* _What the exercise asks_
Write out again, word for word, the lines below from the line that holds "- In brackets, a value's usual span" through the line that holds "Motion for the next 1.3", omitting pictures.
....
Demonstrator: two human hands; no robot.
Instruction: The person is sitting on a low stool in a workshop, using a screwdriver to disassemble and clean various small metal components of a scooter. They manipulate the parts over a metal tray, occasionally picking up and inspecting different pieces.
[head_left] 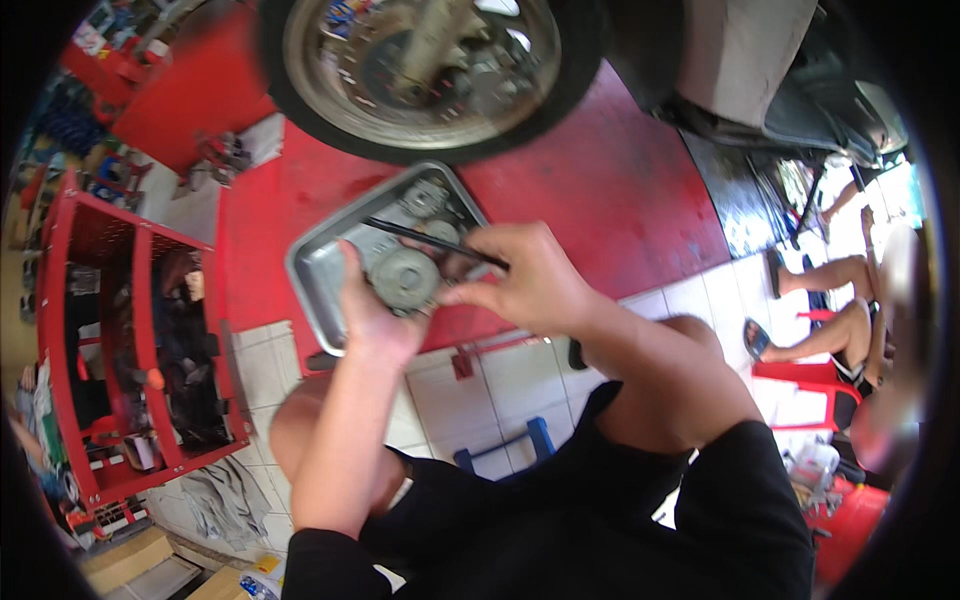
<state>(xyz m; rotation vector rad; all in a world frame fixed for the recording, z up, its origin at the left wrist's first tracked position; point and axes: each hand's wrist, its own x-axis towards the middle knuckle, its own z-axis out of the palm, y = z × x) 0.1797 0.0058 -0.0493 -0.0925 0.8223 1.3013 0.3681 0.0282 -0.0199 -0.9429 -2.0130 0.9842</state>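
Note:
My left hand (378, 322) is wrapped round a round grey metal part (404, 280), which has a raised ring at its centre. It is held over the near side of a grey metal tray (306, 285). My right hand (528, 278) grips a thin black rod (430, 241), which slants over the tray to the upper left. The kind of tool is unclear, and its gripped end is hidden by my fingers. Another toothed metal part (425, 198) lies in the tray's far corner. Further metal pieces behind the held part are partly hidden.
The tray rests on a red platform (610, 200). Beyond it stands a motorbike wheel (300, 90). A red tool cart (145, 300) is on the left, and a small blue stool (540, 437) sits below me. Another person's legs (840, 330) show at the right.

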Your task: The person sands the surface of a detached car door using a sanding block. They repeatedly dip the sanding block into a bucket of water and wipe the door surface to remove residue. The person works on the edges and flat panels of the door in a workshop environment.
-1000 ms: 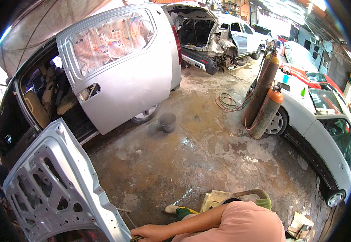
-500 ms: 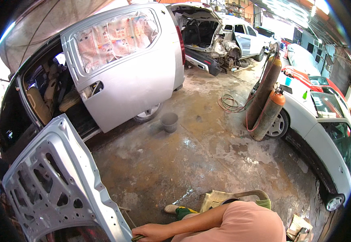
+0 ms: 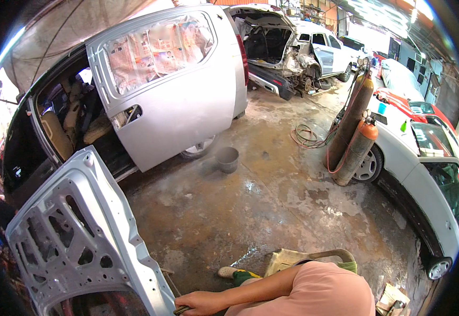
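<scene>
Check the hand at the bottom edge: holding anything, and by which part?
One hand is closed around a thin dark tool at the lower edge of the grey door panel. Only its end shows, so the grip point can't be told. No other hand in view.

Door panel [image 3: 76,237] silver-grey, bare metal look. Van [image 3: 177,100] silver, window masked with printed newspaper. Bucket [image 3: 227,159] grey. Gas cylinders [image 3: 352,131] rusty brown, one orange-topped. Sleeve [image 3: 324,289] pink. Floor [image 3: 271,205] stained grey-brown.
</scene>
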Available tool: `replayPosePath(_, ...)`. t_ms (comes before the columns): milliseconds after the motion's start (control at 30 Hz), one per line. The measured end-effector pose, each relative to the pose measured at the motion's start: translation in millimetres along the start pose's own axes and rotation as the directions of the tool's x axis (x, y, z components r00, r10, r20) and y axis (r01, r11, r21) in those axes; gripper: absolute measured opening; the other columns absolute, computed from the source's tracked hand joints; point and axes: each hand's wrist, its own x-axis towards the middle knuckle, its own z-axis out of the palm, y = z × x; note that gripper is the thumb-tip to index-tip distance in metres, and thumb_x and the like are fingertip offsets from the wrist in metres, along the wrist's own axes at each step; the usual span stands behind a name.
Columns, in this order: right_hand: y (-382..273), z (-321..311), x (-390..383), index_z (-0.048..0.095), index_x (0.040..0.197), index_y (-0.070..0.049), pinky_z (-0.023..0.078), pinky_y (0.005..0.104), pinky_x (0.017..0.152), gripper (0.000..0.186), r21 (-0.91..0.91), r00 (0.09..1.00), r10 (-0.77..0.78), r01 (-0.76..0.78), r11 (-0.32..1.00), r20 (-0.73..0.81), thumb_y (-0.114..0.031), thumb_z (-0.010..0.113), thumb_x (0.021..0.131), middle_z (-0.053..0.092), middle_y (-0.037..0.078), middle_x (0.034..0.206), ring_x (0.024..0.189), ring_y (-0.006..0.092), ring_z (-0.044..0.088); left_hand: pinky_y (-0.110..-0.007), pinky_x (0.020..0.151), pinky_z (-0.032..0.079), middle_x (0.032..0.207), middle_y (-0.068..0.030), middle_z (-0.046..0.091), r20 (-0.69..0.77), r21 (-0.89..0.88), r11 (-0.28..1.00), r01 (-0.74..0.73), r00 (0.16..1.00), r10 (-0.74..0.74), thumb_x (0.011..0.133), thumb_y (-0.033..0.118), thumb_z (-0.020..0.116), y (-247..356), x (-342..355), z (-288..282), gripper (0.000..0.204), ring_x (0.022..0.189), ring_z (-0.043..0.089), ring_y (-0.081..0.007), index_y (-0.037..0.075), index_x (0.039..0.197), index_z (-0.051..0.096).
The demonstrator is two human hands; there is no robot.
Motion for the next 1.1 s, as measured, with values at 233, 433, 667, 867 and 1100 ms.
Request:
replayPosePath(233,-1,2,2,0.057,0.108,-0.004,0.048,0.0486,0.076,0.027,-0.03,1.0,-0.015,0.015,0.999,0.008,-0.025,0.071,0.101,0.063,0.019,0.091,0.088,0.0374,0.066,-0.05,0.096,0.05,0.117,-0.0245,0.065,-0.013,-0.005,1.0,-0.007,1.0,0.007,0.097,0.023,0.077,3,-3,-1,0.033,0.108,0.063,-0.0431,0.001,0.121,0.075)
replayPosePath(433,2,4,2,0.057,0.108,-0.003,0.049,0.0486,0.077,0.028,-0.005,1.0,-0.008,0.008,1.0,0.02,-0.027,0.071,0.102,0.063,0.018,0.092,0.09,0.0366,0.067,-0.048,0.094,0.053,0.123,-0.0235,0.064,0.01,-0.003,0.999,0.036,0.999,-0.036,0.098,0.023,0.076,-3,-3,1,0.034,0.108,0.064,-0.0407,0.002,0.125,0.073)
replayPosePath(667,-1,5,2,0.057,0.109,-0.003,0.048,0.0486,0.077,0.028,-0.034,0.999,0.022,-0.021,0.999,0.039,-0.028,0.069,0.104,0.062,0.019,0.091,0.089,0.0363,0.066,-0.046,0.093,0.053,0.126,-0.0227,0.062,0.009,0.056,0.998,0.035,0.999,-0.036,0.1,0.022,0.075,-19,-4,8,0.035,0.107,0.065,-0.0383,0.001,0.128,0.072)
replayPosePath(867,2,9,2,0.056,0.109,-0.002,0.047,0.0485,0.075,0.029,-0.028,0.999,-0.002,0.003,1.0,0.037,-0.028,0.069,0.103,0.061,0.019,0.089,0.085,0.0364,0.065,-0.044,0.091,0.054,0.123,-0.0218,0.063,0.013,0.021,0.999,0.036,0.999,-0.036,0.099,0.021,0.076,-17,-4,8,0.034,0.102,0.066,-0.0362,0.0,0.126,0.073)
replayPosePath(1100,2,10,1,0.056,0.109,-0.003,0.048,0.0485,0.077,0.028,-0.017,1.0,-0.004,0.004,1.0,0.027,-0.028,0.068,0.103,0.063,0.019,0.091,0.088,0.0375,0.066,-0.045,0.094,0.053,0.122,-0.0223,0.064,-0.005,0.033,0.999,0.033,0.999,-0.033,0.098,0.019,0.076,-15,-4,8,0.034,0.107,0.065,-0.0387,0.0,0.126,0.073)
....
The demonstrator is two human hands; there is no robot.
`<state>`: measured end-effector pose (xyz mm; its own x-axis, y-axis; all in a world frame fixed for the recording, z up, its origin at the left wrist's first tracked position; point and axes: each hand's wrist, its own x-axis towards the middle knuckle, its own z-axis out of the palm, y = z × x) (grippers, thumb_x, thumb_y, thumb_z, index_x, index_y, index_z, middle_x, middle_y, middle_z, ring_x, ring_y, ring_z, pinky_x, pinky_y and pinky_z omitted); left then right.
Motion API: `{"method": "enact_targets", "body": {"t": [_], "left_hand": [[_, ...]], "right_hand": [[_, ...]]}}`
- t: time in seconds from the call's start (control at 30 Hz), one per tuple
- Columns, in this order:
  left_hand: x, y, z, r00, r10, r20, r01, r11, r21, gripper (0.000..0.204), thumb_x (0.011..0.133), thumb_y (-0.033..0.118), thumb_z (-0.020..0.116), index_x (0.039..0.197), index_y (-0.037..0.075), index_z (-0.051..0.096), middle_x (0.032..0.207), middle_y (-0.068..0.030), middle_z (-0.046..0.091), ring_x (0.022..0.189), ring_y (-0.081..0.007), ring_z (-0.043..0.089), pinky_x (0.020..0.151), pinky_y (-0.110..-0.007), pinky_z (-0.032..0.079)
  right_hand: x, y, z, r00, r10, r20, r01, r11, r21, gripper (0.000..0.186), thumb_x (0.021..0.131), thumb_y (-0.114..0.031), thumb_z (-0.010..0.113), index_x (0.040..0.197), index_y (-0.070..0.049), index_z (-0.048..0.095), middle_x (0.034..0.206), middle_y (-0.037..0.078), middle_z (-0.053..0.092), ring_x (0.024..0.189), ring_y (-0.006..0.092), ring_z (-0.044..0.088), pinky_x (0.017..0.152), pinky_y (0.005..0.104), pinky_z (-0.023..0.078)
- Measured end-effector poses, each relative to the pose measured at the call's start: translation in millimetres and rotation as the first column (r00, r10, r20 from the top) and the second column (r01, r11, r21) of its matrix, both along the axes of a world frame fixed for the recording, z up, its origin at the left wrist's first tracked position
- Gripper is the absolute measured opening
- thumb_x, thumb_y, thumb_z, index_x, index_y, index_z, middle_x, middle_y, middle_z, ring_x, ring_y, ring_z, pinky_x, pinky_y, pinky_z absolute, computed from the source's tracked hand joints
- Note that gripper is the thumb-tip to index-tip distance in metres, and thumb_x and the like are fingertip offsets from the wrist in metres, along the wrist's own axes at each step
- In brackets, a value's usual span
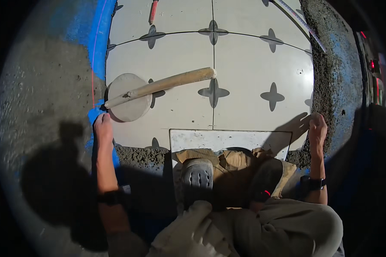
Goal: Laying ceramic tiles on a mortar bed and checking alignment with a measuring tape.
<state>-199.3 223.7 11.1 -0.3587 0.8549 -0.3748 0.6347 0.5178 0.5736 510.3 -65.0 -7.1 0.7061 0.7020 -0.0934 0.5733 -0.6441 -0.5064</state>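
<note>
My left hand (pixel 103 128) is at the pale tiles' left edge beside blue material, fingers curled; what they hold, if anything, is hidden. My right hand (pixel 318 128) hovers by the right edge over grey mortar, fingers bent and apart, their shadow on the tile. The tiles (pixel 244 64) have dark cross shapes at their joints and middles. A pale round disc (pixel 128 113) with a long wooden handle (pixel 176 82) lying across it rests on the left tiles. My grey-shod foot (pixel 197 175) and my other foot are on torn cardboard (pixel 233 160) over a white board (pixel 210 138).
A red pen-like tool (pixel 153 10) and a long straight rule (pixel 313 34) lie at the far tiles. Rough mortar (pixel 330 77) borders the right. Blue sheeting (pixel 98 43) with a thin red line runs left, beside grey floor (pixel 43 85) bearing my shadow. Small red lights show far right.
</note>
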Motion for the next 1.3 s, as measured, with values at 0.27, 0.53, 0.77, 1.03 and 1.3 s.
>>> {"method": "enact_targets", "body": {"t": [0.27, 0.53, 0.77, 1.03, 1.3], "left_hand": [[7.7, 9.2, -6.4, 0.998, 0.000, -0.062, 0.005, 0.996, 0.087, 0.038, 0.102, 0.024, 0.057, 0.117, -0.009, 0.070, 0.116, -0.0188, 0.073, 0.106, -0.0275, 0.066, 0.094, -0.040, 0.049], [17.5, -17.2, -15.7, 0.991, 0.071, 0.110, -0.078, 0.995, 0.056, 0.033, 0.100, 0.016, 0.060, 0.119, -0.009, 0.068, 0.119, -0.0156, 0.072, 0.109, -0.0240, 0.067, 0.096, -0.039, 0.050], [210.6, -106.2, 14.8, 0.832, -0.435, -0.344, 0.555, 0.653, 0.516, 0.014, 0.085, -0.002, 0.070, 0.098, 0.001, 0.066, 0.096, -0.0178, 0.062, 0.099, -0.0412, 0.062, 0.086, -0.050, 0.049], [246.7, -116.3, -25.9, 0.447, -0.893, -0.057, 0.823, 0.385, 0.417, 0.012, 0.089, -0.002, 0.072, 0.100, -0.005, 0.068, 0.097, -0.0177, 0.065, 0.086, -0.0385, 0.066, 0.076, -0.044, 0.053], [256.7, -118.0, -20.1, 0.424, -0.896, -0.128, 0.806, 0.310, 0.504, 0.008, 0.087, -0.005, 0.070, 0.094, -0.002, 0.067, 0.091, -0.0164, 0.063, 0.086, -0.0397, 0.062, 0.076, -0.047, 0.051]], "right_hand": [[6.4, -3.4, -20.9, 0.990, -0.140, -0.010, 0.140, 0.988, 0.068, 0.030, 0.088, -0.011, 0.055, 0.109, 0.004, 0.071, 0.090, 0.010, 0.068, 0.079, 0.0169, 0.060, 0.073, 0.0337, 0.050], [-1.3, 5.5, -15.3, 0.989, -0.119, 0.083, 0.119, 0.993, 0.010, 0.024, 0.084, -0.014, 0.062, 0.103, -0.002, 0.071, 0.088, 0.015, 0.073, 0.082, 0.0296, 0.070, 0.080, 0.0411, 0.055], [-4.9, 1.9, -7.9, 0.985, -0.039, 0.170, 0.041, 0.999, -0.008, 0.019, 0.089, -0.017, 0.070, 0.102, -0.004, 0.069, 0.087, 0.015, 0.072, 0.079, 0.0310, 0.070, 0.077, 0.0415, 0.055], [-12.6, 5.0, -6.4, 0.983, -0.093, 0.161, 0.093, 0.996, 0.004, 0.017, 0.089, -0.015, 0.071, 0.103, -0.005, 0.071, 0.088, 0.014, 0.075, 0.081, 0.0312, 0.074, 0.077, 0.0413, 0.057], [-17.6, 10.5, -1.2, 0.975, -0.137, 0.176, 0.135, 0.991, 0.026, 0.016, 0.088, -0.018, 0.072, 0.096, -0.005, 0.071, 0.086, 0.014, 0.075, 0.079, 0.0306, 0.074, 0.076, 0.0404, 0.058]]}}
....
* _Expected answer_
- In brackets, a value's usual span
Goal: Laying ceramic tiles on a mortar bed and checking alignment with a measuring tape.
<state>-199.3 223.7 11.1 -0.3587 0.8549 -0.3748 0.6347 0.5178 0.5736 510.3 -65.0 -7.1 0.7061 0.7020 -0.0934 0.5733 -0.6441 -0.5064</state>
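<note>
My left hand (pixel 103 128) is at the pale tiles' left edge beside blue material, fingers curled; what they hold, if anything, is hidden. My right hand (pixel 318 128) hovers by the right edge over grey mortar, fingers bent and apart, their shadow on the tile. The tiles (pixel 244 64) have dark cross shapes at their joints and middles. A pale round disc (pixel 128 113) with a long wooden handle (pixel 176 82) lying across it rests on the left tiles. My grey-shod foot (pixel 197 175) and my other foot are on torn cardboard (pixel 233 160) over a white board (pixel 210 138).
A red pen-like tool (pixel 153 10) and a long straight rule (pixel 313 34) lie at the far tiles. Rough mortar (pixel 330 77) borders the right. Blue sheeting (pixel 98 43) with a thin red line runs left, beside grey floor (pixel 43 85) bearing my shadow. Small red lights show far right.
</note>
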Motion for the next 1.3 s, as measured, with values at 0.27, 0.53, 0.77, 1.03 and 1.3 s.

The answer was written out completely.